## Exercise
Only the lines from the one containing "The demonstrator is" through the one containing "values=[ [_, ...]" should be printed, exactly as they appear below, with both ends included.

___ Data for review ___

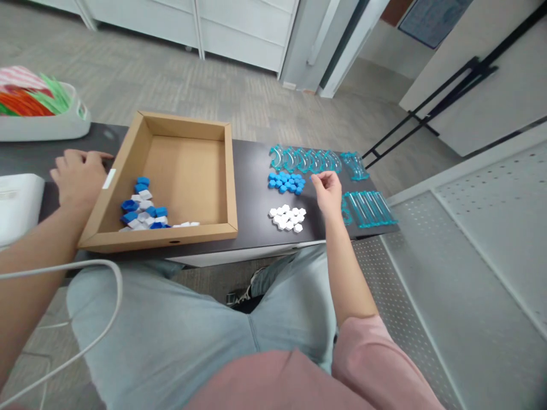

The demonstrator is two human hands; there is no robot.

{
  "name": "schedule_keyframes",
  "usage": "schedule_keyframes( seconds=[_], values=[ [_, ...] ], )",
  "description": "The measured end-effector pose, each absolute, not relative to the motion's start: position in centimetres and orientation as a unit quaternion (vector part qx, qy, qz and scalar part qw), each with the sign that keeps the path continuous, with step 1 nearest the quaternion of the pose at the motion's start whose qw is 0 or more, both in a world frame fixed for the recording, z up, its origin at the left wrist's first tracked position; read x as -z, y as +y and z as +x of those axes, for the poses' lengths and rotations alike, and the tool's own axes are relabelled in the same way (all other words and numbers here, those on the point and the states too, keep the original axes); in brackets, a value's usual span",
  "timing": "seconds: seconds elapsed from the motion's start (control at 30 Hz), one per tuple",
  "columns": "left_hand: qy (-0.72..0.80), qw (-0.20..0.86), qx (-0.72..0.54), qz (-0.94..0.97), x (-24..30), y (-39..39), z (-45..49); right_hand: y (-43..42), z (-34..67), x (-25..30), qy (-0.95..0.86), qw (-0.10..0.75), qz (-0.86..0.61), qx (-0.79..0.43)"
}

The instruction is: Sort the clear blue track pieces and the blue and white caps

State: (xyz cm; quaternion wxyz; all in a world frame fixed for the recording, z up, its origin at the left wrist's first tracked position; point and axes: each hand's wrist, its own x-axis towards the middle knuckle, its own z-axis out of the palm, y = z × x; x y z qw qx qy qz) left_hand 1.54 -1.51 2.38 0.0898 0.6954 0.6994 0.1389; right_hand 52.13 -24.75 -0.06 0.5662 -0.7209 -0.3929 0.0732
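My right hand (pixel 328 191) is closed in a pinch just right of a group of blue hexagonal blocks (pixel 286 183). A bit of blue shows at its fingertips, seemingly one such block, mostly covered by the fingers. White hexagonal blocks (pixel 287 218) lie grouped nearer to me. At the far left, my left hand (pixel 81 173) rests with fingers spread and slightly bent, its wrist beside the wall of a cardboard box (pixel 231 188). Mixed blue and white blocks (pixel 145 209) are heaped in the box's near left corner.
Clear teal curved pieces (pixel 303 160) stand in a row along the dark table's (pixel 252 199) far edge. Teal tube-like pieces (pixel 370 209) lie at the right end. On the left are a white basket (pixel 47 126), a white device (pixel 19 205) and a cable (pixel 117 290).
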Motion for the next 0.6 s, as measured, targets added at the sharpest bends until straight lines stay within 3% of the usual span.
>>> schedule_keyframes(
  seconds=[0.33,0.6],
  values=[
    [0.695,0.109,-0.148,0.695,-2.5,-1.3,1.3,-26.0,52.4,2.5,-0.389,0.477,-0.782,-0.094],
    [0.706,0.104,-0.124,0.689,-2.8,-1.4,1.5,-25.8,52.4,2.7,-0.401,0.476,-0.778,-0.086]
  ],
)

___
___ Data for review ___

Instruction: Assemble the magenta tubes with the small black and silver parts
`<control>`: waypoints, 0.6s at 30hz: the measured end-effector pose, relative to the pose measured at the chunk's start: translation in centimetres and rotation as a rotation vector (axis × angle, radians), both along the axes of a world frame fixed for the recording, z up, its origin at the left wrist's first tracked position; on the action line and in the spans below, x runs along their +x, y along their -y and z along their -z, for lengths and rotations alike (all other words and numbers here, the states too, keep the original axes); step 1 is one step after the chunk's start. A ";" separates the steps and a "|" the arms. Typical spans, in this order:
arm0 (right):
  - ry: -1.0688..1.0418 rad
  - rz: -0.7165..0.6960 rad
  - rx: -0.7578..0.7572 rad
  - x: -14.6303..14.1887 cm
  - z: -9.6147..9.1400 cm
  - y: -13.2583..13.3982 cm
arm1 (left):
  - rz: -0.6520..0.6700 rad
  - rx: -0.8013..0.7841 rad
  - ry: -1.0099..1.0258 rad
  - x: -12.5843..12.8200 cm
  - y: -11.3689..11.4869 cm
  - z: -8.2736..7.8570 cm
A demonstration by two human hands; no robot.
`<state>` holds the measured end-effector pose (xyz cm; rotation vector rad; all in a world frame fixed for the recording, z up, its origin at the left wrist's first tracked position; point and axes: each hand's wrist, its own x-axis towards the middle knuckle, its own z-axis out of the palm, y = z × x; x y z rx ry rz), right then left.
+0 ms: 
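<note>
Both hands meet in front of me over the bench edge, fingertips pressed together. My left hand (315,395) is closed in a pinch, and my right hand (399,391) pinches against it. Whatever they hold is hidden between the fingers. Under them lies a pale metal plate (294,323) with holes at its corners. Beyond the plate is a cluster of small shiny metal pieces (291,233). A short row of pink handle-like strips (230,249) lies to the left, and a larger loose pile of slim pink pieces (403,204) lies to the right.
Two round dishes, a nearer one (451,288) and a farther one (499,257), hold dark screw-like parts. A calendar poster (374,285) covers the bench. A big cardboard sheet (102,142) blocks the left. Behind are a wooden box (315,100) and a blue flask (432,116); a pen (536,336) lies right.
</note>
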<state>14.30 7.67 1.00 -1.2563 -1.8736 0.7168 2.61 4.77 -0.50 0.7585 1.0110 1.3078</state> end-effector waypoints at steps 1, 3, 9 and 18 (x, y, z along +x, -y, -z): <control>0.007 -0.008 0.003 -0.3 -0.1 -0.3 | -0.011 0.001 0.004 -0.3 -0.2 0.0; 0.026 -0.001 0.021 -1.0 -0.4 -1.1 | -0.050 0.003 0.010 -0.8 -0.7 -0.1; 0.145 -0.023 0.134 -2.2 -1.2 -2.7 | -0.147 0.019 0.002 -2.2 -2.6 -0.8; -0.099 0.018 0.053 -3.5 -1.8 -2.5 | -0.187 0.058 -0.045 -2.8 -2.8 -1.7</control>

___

## Result below
The demonstrator is two human hands; there is no robot.

{
  "name": "schedule_keyframes",
  "usage": "schedule_keyframes( seconds=[_], values=[ [_, ...] ], )",

The output requires no further additions.